Your objective -
Records follow. Select each line holding "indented".

Information shown -

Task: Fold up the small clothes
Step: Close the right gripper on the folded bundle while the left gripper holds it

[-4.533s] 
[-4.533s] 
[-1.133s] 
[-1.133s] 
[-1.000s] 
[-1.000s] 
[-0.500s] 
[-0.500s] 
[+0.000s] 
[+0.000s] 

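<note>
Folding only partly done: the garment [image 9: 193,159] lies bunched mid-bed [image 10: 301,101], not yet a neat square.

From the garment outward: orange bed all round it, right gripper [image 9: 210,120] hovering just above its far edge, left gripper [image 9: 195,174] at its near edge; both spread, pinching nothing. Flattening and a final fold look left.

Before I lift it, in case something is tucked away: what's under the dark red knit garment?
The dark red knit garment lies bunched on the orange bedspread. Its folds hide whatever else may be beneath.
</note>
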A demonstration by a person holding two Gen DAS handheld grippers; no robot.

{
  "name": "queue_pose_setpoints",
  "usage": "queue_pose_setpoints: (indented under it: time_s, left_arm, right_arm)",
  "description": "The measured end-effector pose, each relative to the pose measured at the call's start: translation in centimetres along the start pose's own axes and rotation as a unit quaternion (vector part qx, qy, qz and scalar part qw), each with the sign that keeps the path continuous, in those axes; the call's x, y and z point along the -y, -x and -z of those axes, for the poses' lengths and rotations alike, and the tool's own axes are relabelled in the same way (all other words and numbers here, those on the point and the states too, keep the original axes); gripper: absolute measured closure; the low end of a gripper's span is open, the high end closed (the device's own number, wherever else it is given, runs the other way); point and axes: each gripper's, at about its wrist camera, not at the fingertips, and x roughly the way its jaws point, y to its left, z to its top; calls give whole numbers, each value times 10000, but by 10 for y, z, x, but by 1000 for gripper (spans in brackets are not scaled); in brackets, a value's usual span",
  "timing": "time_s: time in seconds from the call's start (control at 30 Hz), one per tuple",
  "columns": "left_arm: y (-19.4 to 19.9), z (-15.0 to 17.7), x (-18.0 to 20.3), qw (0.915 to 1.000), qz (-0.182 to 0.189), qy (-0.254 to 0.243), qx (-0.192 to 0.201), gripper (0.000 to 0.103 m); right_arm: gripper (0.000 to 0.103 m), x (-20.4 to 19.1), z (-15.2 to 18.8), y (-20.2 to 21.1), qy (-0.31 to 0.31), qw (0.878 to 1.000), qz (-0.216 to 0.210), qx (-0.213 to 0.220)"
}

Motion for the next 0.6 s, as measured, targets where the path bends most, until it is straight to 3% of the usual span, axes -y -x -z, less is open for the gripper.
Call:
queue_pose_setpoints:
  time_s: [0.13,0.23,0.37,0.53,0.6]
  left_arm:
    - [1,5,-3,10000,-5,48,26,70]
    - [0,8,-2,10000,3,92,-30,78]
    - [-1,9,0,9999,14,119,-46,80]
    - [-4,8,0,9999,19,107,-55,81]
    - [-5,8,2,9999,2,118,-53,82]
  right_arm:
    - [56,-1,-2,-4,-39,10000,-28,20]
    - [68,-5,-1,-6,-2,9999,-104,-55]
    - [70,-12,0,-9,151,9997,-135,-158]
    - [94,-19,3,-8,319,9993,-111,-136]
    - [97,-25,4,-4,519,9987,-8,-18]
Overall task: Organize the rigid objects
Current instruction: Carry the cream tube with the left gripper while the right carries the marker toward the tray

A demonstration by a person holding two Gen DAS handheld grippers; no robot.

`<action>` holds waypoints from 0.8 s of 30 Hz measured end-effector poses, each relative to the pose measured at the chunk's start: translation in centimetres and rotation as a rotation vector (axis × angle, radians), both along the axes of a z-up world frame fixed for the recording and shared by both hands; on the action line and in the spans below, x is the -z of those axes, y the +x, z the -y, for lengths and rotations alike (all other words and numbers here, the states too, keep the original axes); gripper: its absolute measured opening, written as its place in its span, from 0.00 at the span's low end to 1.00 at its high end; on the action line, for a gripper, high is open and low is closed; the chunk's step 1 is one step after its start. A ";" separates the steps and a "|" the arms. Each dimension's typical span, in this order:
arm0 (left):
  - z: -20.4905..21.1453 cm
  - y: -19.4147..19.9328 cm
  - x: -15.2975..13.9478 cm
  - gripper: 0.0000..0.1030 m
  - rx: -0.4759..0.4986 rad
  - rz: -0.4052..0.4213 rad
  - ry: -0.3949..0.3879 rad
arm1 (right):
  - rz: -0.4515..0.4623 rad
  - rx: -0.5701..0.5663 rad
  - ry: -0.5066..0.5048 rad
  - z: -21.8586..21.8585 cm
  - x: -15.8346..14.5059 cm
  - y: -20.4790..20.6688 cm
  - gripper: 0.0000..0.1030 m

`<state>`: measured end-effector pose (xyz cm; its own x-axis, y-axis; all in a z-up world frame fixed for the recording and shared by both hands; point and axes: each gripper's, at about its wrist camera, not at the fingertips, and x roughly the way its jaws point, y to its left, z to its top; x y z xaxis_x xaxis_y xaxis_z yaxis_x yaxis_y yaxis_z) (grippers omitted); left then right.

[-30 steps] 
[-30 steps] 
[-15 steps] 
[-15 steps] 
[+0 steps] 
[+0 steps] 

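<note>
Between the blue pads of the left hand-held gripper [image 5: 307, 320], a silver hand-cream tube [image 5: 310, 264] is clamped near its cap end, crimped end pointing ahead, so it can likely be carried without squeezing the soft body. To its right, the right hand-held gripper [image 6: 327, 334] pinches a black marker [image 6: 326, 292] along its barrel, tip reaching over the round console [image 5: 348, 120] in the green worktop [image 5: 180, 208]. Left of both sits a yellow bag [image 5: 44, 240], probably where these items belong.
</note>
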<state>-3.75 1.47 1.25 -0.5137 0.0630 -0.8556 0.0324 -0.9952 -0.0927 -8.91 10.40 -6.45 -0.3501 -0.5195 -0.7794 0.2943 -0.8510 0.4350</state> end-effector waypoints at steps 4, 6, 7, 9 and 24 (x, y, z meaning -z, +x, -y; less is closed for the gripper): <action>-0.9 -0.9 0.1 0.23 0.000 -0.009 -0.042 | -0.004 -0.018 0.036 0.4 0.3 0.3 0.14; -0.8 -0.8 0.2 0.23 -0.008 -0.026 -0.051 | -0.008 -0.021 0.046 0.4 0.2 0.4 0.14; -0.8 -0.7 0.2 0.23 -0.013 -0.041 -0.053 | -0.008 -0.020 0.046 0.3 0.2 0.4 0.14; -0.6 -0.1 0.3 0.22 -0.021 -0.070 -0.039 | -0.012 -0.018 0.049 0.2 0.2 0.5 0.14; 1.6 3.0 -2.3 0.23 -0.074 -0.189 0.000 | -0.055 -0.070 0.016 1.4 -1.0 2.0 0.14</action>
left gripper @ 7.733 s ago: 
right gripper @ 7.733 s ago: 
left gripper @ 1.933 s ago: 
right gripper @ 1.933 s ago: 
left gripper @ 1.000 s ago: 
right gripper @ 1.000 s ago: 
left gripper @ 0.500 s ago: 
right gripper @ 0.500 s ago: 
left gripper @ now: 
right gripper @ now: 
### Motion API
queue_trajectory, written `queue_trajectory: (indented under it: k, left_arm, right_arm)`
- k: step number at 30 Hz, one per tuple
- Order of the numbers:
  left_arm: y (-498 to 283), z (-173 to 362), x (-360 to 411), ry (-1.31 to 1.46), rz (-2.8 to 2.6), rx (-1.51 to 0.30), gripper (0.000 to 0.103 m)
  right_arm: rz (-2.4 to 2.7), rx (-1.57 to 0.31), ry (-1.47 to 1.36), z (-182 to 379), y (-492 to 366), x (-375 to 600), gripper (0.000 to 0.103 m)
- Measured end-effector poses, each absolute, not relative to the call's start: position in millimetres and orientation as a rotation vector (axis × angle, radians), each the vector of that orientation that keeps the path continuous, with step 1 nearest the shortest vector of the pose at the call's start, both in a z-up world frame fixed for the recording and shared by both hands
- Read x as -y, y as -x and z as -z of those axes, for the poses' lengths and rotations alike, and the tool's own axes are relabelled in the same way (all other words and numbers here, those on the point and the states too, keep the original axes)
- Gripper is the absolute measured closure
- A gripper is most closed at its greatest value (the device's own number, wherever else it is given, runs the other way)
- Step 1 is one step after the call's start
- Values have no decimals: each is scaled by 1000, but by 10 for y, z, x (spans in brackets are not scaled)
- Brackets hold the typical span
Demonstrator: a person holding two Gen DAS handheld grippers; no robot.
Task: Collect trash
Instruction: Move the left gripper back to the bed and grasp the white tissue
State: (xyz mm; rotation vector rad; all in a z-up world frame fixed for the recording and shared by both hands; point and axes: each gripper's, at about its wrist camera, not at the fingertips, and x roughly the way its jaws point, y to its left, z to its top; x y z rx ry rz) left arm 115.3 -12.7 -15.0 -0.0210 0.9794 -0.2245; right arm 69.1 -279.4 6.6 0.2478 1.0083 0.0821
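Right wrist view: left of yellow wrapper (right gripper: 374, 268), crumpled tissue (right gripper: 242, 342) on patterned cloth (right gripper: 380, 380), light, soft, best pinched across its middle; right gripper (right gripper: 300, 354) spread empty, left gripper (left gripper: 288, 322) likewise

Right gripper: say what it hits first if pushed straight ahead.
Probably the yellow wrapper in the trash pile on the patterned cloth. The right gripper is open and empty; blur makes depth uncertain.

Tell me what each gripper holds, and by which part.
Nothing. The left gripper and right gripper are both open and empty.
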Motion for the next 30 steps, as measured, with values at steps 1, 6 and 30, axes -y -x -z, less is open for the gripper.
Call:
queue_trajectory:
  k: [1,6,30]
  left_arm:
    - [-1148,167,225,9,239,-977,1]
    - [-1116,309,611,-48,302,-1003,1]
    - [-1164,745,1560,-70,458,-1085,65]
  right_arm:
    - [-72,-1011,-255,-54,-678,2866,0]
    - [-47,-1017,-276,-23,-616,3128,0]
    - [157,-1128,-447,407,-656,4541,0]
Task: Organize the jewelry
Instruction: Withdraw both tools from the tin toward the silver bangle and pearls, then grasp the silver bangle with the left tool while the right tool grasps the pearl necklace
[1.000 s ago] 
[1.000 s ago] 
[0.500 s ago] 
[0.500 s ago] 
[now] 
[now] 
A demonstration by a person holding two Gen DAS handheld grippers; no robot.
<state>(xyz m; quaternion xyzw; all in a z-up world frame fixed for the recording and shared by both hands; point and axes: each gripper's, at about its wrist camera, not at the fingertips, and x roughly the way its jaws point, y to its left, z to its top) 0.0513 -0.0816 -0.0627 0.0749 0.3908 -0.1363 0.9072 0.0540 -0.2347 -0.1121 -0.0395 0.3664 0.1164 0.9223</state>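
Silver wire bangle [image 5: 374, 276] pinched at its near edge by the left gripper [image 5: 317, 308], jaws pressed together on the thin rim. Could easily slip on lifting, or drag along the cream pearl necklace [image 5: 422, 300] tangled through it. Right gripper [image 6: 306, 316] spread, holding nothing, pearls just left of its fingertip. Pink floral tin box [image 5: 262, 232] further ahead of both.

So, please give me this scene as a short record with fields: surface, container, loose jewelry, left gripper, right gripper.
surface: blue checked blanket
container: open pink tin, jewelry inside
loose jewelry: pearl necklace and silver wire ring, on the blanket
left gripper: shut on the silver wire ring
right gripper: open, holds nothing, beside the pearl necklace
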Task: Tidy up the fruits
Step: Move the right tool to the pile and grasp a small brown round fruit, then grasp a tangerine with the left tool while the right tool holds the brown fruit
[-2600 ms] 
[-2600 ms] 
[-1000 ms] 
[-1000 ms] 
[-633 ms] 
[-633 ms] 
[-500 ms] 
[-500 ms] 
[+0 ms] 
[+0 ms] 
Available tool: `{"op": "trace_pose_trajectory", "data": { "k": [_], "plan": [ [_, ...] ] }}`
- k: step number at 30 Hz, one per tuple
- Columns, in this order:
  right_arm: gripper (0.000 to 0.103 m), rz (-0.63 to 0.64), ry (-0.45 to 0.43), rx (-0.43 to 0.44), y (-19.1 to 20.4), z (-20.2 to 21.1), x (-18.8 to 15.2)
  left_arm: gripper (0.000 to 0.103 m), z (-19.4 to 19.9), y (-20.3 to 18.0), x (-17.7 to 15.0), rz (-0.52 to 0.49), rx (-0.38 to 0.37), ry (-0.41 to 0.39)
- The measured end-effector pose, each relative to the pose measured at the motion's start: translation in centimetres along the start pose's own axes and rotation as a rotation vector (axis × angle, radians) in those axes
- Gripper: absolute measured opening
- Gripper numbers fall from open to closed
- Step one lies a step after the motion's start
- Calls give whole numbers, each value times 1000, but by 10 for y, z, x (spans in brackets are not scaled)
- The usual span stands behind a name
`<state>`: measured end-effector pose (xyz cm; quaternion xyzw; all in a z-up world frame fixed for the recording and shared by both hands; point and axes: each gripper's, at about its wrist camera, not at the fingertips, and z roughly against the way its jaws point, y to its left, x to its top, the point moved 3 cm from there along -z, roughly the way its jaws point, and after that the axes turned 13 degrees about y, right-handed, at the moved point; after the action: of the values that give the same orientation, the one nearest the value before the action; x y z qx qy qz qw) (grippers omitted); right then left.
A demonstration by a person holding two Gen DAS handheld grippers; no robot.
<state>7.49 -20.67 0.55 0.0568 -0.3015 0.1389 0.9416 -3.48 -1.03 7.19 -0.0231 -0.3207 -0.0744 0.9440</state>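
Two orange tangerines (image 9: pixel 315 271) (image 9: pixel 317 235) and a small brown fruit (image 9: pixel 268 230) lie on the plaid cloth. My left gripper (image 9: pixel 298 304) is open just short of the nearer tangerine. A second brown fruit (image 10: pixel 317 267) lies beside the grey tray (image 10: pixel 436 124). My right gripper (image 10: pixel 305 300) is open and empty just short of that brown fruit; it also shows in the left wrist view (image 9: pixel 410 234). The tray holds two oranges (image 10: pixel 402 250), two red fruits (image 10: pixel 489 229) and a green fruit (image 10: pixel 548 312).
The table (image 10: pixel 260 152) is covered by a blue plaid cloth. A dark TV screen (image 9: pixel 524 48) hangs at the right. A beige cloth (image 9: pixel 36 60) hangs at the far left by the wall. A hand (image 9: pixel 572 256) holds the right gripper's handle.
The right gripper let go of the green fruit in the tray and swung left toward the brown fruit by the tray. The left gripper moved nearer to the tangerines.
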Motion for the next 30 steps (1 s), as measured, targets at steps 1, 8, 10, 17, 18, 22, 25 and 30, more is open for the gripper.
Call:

Problem solution -
  "usage": "queue_pose_setpoints: (indented under it: time_s, left_arm, right_arm)",
queue_trajectory, written `queue_trajectory: (indented under it: k, left_arm, right_arm)`

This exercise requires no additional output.